Required action. Each record below must be written out exactly as given.

Supplied data.
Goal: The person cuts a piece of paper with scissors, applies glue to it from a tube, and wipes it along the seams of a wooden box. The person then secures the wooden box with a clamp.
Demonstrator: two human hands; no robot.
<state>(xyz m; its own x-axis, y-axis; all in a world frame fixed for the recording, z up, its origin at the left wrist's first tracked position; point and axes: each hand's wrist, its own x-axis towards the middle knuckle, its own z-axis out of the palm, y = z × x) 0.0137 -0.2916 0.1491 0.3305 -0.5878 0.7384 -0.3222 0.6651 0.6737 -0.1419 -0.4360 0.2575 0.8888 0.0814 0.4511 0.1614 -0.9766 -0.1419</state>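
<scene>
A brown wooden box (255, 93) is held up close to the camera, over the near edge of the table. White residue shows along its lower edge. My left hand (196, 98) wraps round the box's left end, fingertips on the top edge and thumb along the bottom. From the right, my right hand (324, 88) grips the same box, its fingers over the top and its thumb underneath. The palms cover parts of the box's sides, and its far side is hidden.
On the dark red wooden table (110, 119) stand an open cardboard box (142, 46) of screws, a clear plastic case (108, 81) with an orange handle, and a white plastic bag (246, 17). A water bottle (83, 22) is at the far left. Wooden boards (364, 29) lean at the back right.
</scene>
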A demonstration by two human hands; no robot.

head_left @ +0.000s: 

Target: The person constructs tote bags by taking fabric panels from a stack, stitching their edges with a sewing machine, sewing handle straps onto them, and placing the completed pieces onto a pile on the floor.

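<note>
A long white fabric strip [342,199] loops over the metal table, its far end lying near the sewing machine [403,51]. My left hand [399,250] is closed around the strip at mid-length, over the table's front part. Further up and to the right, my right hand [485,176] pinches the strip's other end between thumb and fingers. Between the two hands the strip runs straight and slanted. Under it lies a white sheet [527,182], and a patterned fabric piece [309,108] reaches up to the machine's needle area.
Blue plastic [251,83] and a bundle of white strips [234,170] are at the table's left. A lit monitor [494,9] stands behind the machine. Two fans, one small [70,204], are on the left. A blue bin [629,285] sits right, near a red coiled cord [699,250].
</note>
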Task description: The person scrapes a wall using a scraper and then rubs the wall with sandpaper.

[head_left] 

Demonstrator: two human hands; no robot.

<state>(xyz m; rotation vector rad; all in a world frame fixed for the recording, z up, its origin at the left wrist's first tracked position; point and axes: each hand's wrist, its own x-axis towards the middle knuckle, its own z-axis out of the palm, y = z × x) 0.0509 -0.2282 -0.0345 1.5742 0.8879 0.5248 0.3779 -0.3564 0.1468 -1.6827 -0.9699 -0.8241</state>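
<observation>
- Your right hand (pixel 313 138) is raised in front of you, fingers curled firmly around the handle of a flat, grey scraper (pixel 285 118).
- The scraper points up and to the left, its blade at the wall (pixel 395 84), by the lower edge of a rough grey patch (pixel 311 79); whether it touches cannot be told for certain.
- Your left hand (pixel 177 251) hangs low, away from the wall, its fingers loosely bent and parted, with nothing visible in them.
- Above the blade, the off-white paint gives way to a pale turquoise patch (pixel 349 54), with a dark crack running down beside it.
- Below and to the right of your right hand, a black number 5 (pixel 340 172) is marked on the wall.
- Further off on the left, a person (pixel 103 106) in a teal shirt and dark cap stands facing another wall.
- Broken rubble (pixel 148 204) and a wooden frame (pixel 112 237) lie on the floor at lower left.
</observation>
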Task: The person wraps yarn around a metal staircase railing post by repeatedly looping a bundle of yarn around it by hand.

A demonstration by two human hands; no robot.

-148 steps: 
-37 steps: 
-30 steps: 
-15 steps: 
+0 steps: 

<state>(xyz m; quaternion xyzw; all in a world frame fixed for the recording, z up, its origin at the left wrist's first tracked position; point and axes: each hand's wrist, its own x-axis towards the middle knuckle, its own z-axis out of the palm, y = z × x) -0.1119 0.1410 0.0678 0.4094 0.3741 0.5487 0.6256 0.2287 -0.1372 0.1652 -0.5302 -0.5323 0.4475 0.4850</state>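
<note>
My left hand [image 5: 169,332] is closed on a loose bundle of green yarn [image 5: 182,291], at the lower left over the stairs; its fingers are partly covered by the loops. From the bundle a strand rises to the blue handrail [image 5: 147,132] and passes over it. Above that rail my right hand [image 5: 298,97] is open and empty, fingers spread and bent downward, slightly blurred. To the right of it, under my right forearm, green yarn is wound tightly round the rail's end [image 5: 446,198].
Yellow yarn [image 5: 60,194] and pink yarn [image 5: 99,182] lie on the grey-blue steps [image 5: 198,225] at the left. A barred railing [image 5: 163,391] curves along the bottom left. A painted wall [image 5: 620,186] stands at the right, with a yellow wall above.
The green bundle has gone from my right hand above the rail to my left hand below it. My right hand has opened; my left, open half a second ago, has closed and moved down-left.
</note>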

Reply to the task.
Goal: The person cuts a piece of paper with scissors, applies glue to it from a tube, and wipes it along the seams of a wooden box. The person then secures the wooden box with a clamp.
Demonstrator: two human hands; no robot.
<state>(xyz m; its own x-axis, y-axis; all in a world frame fixed for the recording, z up, its origin at the left wrist's first tracked position; point and axes: each hand's wrist, its own x-axis towards the middle knuckle, its own z-axis out of the palm, y = z × x) 0.0137 -0.2916 0.1491 0.3305 -0.5878 0.7384 -0.3222 0.6651 0.6737 -0.1419 -0.4360 0.2575 0.8888 0.0814 0.4511 0.1614 -0.9766 -0.1419</state>
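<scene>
A brown wooden box (255, 93) is held up close to the camera, over the near edge of the table. White residue shows along its lower edge. My left hand (196, 98) wraps round the box's left end, fingertips on the top edge and thumb along the bottom. From the right, my right hand (324, 88) grips the same box, its fingers over the top and its thumb underneath. The palms cover parts of the box's sides, and its far side is hidden.
On the dark red wooden table (110, 119) stand an open cardboard box (142, 46) of screws, a clear plastic case (108, 81) with an orange handle, and a white plastic bag (246, 17). A water bottle (83, 22) is at the far left. Wooden boards (364, 29) lean at the back right.
</scene>
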A demonstration by two human hands; no robot.

head_left @ +0.000s: 

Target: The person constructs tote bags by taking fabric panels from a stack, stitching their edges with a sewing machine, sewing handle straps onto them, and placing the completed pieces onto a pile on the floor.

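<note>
A long white fabric strip [342,199] loops over the metal table, its far end lying near the sewing machine [403,51]. My left hand [399,250] is closed around the strip at mid-length, over the table's front part. Further up and to the right, my right hand [485,176] pinches the strip's other end between thumb and fingers. Between the two hands the strip runs straight and slanted. Under it lies a white sheet [527,182], and a patterned fabric piece [309,108] reaches up to the machine's needle area.
Blue plastic [251,83] and a bundle of white strips [234,170] are at the table's left. A lit monitor [494,9] stands behind the machine. Two fans, one small [70,204], are on the left. A blue bin [629,285] sits right, near a red coiled cord [699,250].
</note>
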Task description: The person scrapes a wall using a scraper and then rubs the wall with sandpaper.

[head_left] 

Demonstrator: two human hands; no robot.

<state>(xyz m; rotation vector rad; all in a world frame fixed for the recording, z up, its origin at the left wrist's first tracked position; point and axes: each hand's wrist, its own x-axis towards the middle knuckle, its own z-axis out of the palm, y = z × x) 0.0509 -0.2282 -0.0345 1.5742 0.8879 0.5248 0.3779 -0.3564 0.1468 -1.6827 -0.9699 -0.8241</state>
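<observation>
- Your right hand (pixel 313 138) is raised in front of you, fingers curled firmly around the handle of a flat, grey scraper (pixel 285 118).
- The scraper points up and to the left, its blade at the wall (pixel 395 84), by the lower edge of a rough grey patch (pixel 311 79); whether it touches cannot be told for certain.
- Your left hand (pixel 177 251) hangs low, away from the wall, its fingers loosely bent and parted, with nothing visible in them.
- Above the blade, the off-white paint gives way to a pale turquoise patch (pixel 349 54), with a dark crack running down beside it.
- Below and to the right of your right hand, a black number 5 (pixel 340 172) is marked on the wall.
- Further off on the left, a person (pixel 103 106) in a teal shirt and dark cap stands facing another wall.
- Broken rubble (pixel 148 204) and a wooden frame (pixel 112 237) lie on the floor at lower left.
</observation>
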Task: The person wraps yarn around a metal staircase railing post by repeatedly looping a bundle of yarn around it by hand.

A demonstration by two human hands; no robot.

-148 steps: 
-37 steps: 
-30 steps: 
-15 steps: 
+0 steps: 

<state>(xyz m; quaternion xyzw; all in a world frame fixed for the recording, z up, its origin at the left wrist's first tracked position; point and axes: each hand's wrist, its own x-axis towards the middle knuckle, its own z-axis out of the palm, y = z × x) -0.1119 0.1410 0.0678 0.4094 0.3741 0.5487 0.6256 0.2287 -0.1372 0.1652 -0.5302 -0.5323 0.4475 0.4850</state>
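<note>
My left hand [image 5: 169,332] is closed on a loose bundle of green yarn [image 5: 182,291], at the lower left over the stairs; its fingers are partly covered by the loops. From the bundle a strand rises to the blue handrail [image 5: 147,132] and passes over it. Above that rail my right hand [image 5: 298,97] is open and empty, fingers spread and bent downward, slightly blurred. To the right of it, under my right forearm, green yarn is wound tightly round the rail's end [image 5: 446,198].
Yellow yarn [image 5: 60,194] and pink yarn [image 5: 99,182] lie on the grey-blue steps [image 5: 198,225] at the left. A barred railing [image 5: 163,391] curves along the bottom left. A painted wall [image 5: 620,186] stands at the right, with a yellow wall above.
The green bundle has gone from my right hand above the rail to my left hand below it. My right hand has opened; my left, open half a second ago, has closed and moved down-left.
</note>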

Nothing else is needed for the answer.